* [What to do]: None of the images should appear in your copy. Transcribe the data in full.

[Stored records]
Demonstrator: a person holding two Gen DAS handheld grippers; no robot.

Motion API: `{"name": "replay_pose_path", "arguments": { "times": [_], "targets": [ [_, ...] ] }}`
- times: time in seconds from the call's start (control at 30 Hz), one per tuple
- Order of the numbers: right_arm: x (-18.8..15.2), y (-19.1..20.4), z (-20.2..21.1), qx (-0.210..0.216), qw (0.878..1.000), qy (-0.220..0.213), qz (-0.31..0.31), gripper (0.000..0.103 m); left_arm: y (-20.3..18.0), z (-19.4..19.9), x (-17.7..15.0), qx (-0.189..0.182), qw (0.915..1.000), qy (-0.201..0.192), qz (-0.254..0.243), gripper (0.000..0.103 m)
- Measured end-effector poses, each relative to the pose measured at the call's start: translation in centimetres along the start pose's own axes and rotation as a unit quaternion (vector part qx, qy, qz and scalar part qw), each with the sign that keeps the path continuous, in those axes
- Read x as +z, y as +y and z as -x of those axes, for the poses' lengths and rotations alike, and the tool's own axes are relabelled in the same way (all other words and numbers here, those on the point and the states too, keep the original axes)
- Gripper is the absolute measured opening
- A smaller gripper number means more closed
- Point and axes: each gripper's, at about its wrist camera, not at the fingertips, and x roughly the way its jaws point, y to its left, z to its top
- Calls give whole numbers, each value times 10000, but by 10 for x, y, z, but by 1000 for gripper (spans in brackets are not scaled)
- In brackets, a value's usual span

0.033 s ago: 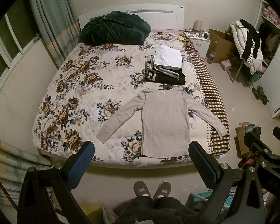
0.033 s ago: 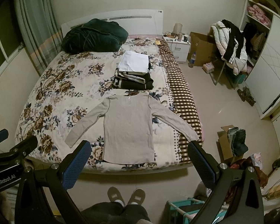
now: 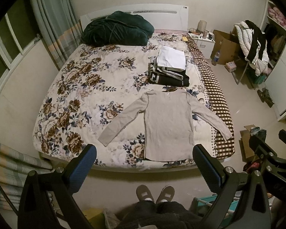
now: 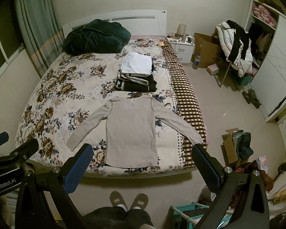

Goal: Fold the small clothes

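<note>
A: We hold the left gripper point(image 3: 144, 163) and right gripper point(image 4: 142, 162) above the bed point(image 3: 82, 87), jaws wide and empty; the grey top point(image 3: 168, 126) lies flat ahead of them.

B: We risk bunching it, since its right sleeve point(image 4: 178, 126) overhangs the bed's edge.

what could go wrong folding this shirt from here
1. The beige shirt's right sleeve lies over the checkered blanket near the bed's side edge, so a tug could slide it off.
2. The folded stack sits just behind the collar; a forward sweep may topple it.
3. Both grippers, left and right, are open and well above the bed.
</note>
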Motion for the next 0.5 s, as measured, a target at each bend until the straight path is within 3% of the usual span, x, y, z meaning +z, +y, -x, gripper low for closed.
{"name": "replay_pose_path", "arguments": {
  "times": [0.5],
  "targets": [
    [-1,1,1,-10,10000,-16,8,103,2,0,-2,-33,10000,-27,17,103]
  ]
}}
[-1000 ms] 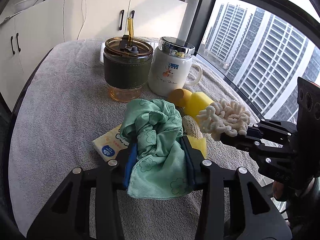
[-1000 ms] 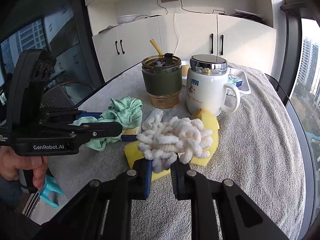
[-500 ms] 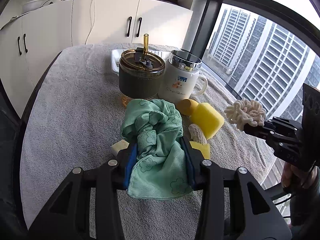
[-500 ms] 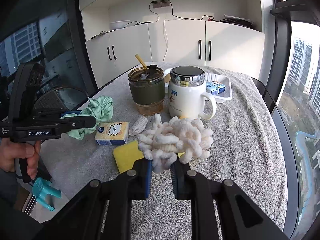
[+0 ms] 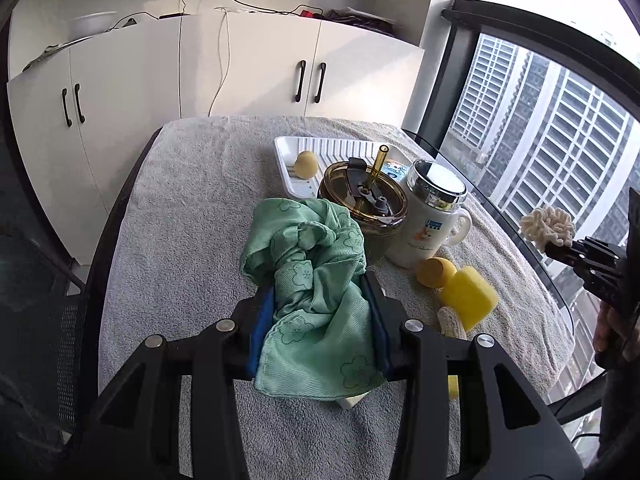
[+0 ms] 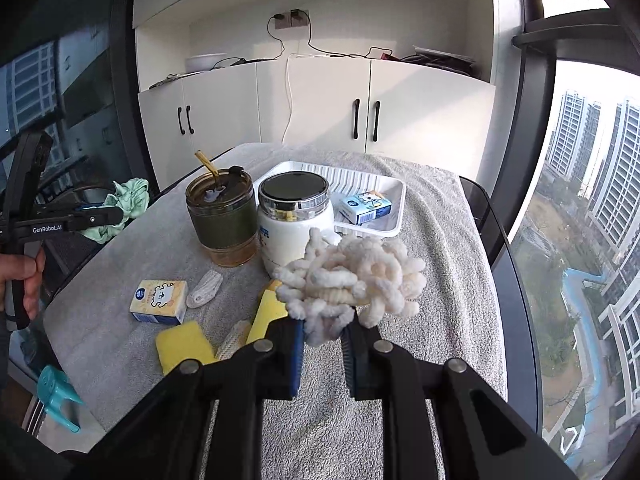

* [Task solution]:
Demonstrator: a person holding two Gen DAS handheld grippers; no robot.

Motion API: `{"name": "replay_pose_path", "arguments": { "times": [_], "targets": [ [_, ...] ] }}`
- times: time in seconds from the call's start (control at 30 Hz), one per tuple
- Order of the numbers: right_arm: x (-18.8..15.2), y (-19.1..20.4), z (-20.2..21.1), qx (-0.210..0.216), qw (0.878..1.000), qy (-0.220..0.213), qz (-0.31..0.31), gripper (0.000..0.103 m); left_arm: y (-20.3..18.0), z (-19.4..19.9), x (-17.7..15.0), qx (-0.189..0.182), qw (0.915..1.000), qy (-0.201..0.192), qz (-0.254..0.243), gripper (0.000..0.103 m)
- Measured end-effector poses, each relative to the pose measured at the call's start: translation in centimetres along the start pose's own axes and rotation as a unit quaternion (vector part qx, qy, qz and scalar part qw), each with the sign that keeps the path continuous, in those axes
- Read x as +z, y as +y and z as -x of those axes, for the poses' lengths and rotations alike, and the tool's own axes are relabelled in the same way (all other words and numbers here, those on the point and the states too, keep the original axes)
- Gripper is the absolute measured opening
- A smaller gripper number means more closed
- Point and axes: each gripper's, at about its wrist camera, not at the fingertips, and x roughly the way its jaws point, y to its left, z to its top
- Calls give whole numbers, each value times 10000, but by 10 for x, y, z, but by 1000 for gripper (spans in brackets are not scaled)
- In brackets, a value's usual span

0.033 s ago: 
0.033 s ago: 
now: 
now: 

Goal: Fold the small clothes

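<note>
A: We hold the left gripper point(image 3: 144, 163) and right gripper point(image 4: 142, 162) above the bed point(image 3: 82, 87), jaws wide and empty; the grey top point(image 3: 168, 126) lies flat ahead of them.

B: We risk bunching it, since its right sleeve point(image 4: 178, 126) overhangs the bed's edge.

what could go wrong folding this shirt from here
1. The beige shirt's right sleeve lies over the checkered blanket near the bed's side edge, so a tug could slide it off.
2. The folded stack sits just behind the collar; a forward sweep may topple it.
3. Both grippers, left and right, are open and well above the bed.
</note>
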Motion for the next 0.5 s, as measured, a target at each bend until the straight path is within 3% of the usual span, x, y, z meaning +z, +y, -x, gripper low for closed.
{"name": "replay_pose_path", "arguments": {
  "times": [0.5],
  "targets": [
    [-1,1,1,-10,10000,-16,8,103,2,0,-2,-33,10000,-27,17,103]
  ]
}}
[-1000 ms] 
[-1000 ms] 
[-500 ms] 
[-500 ms] 
[+0 ms] 
[+0 ms] 

For this exercise, nothing more is required.